While these bugs are a bit arcane, they are not contrived. I ran into the merry christmas bug while writing actual talon code to do with modifier keys. The code I was writing was incorrect, but I didn't realize this because it triggered the merry christmas bug. I discovered the duck duck goose bug while trying to minimize the merry christmas bug.

lunixbochs commented 3 years ago

Re: duck duck goose.

I think the optimizer is rejecting the duck duck goose case on purpose, for good reason, to prevent exponential parsing time

<duck>: duck+ compiles to a loop around the word duck

  user.ducks.0:
  0 WORD 'duck'
  1 FORK (0, -2)
  2 RETURN

  user.duckgoose.0:
  0 CALL <user.ducks>
  1 WORD 'goose'
  2 RETURN

To prevent exponential parsing cases, when a loop jumps backwards and forwards at the same time, the forward path is not allowed to visit the backwards jump target without advancing a word

(<duck> <duck>) is two basic loops around the word duck, which means the second duck will never contain any words, because it is prevented from jumping to the word duck, as it is a descendent of the first duck's dual forward/backward jump. I believe this is correct - the only solution I can imagine is to allow backtracking one word in the second loop once the first loop terminates unsuccessfully, but that's kind of complicated.

There's no "correct" distribution of words between the two ducks anyway. I think the easy answer is you need to design your rules to not put two of the same basic repetition captures in a row without any bridge words.

lunixbochs commented 3 years ago

Fixed the merry christmas bug in v0.1.2 - when recently optimizing list parsing for wav2letter, I introduced a regression where in some cases a list could consume 0 words but not fail that parse path. That's fixed now.

rntz commented 3 years ago

Thanks! I can confirm this fixes the merry christmas bug for me. I am less concerned with the duck duck goose case, since I didn't run into it while writing real code, and as you point out it involves putting two repetition captures in a row, which is not a very sensible thing to do.

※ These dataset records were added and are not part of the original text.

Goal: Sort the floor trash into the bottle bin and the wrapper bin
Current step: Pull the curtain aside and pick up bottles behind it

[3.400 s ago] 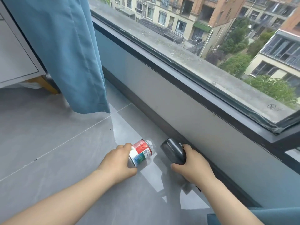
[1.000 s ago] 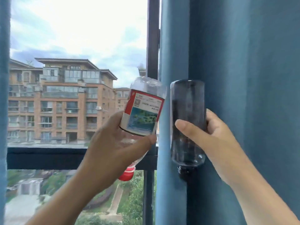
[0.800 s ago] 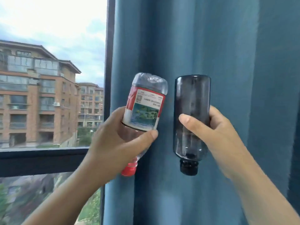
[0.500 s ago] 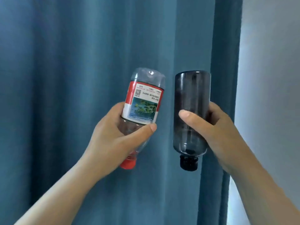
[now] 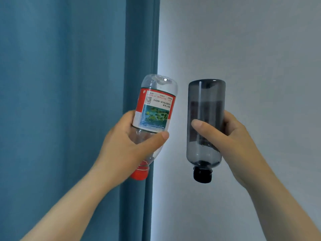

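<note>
Both hands are up in front of us, 1 bottle each, both inverted with caps down.

Left hand (image 5: pixel 128 148) grips the clear bottle (image 5: pixel 152 119) around its unlabelled section. The thumb (image 5: pixel 156 139) lies across the near face just under the label (image 5: pixel 156 105), and the other fingers (image 5: pixel 127 119) wrap round the far side, tips hidden. The bottle leans, base tipped up and to the right. Its red cap (image 5: pixel 139 173) sits low at the left, poking out below the heel of the hand. The label has a red border and a blue-green picture, and its print reads upside down. We can't tell if anything is inside.

Right hand (image 5: pixel 231 141) grips the dark smoky bottle (image 5: pixel 205 101) around mid-body. The thumb lies across the near face and the fingers go round the far side, partly visible through the tinted plastic. This bottle hangs close to vertical, flat base on top. Its black cap (image 5: pixel 202 174) is at the bottom, clear of the hand.

The 2 bottles are side by side, near each other but not touching, with a strip of wall (image 5: pixel 251 40) showing between them. Both are held in the air at about the same height.

A blue curtain (image 5: pixel 60 84) fills the left half, and its edge runs down behind the clear bottle. The plain pale grey wall fills the right half behind the dark bottle. Bright light edges the line where curtain meets wall.
</note>
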Demonstrator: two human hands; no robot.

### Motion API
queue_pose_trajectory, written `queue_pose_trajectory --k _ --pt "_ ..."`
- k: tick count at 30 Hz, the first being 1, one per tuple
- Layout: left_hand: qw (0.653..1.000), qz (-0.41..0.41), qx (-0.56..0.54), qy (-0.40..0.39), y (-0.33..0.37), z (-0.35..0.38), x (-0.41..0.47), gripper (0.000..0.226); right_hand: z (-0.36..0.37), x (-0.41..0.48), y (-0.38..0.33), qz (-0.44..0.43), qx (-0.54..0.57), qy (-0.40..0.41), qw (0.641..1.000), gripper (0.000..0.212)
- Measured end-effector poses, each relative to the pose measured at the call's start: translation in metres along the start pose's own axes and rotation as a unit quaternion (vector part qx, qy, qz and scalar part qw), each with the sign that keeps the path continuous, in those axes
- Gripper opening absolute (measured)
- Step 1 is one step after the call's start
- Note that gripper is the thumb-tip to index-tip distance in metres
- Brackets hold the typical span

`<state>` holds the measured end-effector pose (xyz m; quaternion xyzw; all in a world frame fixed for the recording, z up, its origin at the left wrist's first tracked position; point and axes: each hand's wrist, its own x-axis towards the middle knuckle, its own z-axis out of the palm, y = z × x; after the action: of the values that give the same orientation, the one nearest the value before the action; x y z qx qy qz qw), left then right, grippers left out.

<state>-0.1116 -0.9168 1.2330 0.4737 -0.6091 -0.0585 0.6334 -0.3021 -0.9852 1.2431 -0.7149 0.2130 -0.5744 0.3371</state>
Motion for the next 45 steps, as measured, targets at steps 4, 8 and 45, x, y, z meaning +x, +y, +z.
queue_pose_trajectory --k 4,8,45 --pt "0.999 -0.008 -0.03 -0.036 -0.02 0.031 0.018 0.053 -0.022 0.001 0.016 0.019 -0.037 0.036 0.998 0.05" --pt "0.995 -0.024 -0.061 -0.069 -0.048 0.05 0.035 0.051 -0.026 0.006 0.038 0.036 -0.059 0.058 0.996 0.049" --pt "0.88 -0.425 0.079 -0.199 -0.56 0.246 0.015 0.062 0.008 0.03 0.582 0.423 -0.142 -0.03 0.894 0.051"
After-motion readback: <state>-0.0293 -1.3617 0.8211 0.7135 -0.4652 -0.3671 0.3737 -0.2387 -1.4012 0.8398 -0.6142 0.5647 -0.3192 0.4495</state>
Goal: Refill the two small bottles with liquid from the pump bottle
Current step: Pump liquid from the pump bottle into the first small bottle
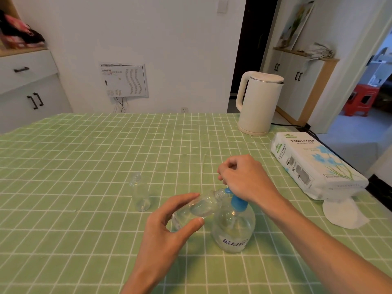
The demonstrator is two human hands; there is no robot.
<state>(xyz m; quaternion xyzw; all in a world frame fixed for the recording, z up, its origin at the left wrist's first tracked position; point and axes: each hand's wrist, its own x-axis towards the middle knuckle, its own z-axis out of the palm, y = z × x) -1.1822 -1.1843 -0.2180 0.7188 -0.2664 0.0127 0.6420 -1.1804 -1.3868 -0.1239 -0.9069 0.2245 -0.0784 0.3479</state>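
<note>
Left hand grips a tilted small clear plastic bottle beside the blue-topped clear pump bottle; right hand clasps its pump; second clear bottle stands left of it.

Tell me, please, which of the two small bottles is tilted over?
The small bottle in the left hand, tilted with its mouth at the blue nozzle of the pump bottle; the other small bottle stands upright on the tablecloth.

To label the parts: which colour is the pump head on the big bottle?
Blue. The pump head shows best in the head view, partly under the right hand.
</note>
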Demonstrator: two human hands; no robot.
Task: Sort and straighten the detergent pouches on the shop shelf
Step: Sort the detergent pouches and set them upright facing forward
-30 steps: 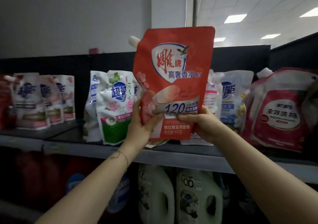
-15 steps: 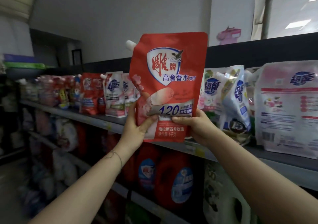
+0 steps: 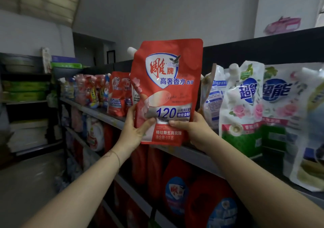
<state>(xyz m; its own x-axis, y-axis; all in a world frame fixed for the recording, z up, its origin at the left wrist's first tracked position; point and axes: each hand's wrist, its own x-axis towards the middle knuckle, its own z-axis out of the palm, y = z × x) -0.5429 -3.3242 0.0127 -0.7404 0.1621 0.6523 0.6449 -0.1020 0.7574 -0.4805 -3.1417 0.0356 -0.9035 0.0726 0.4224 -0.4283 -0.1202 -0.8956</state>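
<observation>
A red detergent pouch with a white spout cap at its top left is held upright in front of the grey shelf. My left hand grips its lower left edge, thumb across the front. My right hand grips its lower right edge, thumb on the front too. Behind it to the left stand matching red pouches in a row. To the right lean white pouches with rose prints and blue logos, tilted and uneven.
Further left along the shelf stand several mixed pink and red pouches. Red detergent jugs fill the shelf below. A dark rack with green packs stands at the far left, and the aisle floor lies below it.
My view has swung left along the shelf, so the red pouches at the left have come into sight. Both hands keep the same hold on the red pouch.
</observation>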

My only (mild) concern is that if one did accidentally write some code that looked like duck duck goose without realizing it, it might be hard to debug. (This is what happened with merry christmas; there was some indirection through captures that made it harder to notice.) If the error message said something about adjacent repetitions of the same capture/list, that would make it much easier to figure out the problem with my code. Is it easy to tell if this case is being triggered and change the error message?

No worries if not, and thanks for fixing this so quickly!

lunixbochs commented 3 years ago

No it’s not trivial to detect this case